At least six members of Congress — all Democrats — have announced they will stay away from President Trump’s first State of the Union address next week.
The real news is that most Democrats have decided to attend.
“Why would I take my time to go and sit and listen to a liar?” California Democratic Rep. Maxine Waters fumed on television last week.
Congressional Republicans, meanwhile, have no choice but to show up and smile for the cameras. They have to be there because Republican prospects in the midterm elections look dreadful and the most reliable Republican voters remain largely loyal to Trump.
That’s why the audience that matters for this State of the Union speech is Trump’s small base of supporters — the most loyal Republicans, especially the older, whiter, less educated, and evangelical voters. Historically, they have high turnout in midterm elections, which should help Republicans.
But enthusiasm among Trump populists is down based on their poor turnout in the Virginia governor’s race and Alabama special election. Last week, Democrats won a 9-point victory in a special election for a state Senate race in a Wisconsin district that Trump won by 17 points.

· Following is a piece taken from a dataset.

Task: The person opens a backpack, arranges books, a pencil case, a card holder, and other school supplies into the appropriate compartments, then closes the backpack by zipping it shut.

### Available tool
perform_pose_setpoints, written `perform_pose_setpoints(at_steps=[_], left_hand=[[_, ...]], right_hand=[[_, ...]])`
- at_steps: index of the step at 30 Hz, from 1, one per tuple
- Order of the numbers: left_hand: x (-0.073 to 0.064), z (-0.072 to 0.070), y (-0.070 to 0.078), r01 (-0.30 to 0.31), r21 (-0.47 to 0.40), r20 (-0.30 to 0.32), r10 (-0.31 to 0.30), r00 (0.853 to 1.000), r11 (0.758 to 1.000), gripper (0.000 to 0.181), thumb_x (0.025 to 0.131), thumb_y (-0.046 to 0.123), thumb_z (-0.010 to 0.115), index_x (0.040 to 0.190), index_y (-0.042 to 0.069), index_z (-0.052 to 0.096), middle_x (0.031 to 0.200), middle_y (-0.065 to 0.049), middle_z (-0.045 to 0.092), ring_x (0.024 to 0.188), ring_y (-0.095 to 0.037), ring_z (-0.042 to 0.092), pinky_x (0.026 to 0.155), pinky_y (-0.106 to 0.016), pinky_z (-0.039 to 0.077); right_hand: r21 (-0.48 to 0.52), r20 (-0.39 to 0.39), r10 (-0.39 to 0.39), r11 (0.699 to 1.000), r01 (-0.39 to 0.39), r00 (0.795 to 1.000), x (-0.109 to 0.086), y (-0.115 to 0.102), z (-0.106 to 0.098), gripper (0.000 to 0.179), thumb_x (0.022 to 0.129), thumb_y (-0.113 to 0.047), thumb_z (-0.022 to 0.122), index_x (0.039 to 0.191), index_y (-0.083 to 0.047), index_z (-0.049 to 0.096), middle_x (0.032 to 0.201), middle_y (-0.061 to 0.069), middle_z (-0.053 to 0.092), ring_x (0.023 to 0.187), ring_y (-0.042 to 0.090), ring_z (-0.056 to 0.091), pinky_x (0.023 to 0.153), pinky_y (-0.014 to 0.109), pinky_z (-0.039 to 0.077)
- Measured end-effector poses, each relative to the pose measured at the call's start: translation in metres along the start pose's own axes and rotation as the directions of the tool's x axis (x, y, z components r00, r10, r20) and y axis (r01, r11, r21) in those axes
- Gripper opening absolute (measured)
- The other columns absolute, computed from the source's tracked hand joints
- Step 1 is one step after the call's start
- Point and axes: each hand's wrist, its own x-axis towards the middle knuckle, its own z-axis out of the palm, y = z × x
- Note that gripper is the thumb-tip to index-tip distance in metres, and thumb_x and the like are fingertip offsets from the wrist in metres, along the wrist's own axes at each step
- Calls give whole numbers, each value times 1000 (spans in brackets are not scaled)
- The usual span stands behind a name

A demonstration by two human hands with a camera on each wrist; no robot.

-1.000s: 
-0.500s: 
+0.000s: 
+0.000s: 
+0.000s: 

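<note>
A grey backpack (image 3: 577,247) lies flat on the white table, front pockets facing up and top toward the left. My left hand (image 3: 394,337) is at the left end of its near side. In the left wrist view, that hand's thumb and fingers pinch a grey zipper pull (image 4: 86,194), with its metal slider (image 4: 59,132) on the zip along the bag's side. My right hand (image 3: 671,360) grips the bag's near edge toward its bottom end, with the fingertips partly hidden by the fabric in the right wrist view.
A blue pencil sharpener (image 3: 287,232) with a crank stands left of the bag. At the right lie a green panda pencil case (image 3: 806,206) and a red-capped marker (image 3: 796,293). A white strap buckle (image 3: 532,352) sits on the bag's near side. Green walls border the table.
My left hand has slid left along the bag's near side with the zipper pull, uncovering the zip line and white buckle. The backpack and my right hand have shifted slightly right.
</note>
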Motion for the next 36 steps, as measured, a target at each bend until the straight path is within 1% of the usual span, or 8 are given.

Finding the right message for the big audience watching the State of the Union is Trump’s best chance to flip a reality show on the verge of being cancelled.
The big question for this State of the Union is whether Trump can deliver a message to stir his base and avoid a GOP wipeout in the midterms.
The best message available to the president is a celebration of his only major legislative accomplishment — the tax cut plan which gives some benefits to middle-class workers even as it overwhelmingly rewards corporations and the wealthiest Americans.
Here is the problem with that strategy:
A New York Times poll last week found a majority of Americans agree that Trump’s economic “policies had either hurt the economy or had little effect on it; only 38 percent said his policies had made it better.”
Also, talk about the economy might remind Republicans that Trump can’t pass a budget even though the GOP controls both chambers of Congress.
So, the odds are that Trump will make his address into a sales pitch for Americans who have doubts about the tax cut.
It will be an uphill climb.
A Quinnipiac University poll last week found the new law with a 52 percent disapproval and 32 percent approval rating among all registered voters. Among independent registered voters, who the GOP needs to turn out for them in November, the tax law is polling at 52 percent disapproval and just 27 percent approval.
The New York Times poll released last week saw the tax plan’s support at 46 percent, a 10-point jump since December, but still less than the 49 percent disapproval.
While both polls showed some improvement in public opinion since the bill passed, the plurality of voters in all polls remain opposed.
One option might be for Trump to talk about his plan to upgrade the nation’s aging infrastructure.
But the infrastructure plan is highly unlikely to come to fruition because the tax cuts drained the Treasury of the money necessary to fund it. A suggestion, from the Chamber of Commerce and others, that these measures should be paid for by raising the gas tax is unlikely to gain traction in an election year.
Another option for the president is to reiterate his famous plan to build a wall on the Mexican border.
The problem with bringing up the wall is that no progress has been made on it. And his own chief of staff, John Kelly, publicly rebuked him as “uninformed” when he made campaign claims on the subject recently.
Bringing up immigration also risks reminding even the most loyal GOP voters about Trump’s hateful comments about immigrants from “shithole countries.” Those words blew up any good-faith negotiations between Congress and the White House to protect the young illegal immigrants brought here by their parents. Close to 80 percent of Americans support allowing the Dreamers to stay.
While the TV audience is critical, there is a second important audience for Trump’s speech — Republican politicians.
They know the president has a 39.5 percent job approval in the latest average of polls by RealClearPolitics. And they know the history of presidents with approval ratings below 50 percent consistently losing seats. President Obama lost 63 House seats with a 45 percent approval rating in 2010. With a 42 percent approval rating in 1982, President Reagan lost 28 seats.
Democrats need to win back 25 seats to claim the House majority. Most political forecasts now indicate there is at least a 50 percent chance that the Democrats will hit that target, or do even better.
As the Weekly Standard noted last week: “In local and statewide races, Democrats are outperforming Hillary [Clinton] and Republicans are underperforming Trump in 2016.”
Last week’s Quinnipiac poll found Democrats with an 11-point advantage on the generic Congressional ballot question asking which party voters prefer to control Congress. And 56 percent gave Trump’s first year in office an “F” or “D” grade — failing or near failing.
The Republican-led House and Senate have even lower approval ratings.
So much of Trump’s first year in office has been consumed by his reality TV showmanship. Right now his audience is turning off the show. Finding the right message for the big audience watching the State of the Union is Trump’s best chance to flip a reality show on the verge of being cancelled.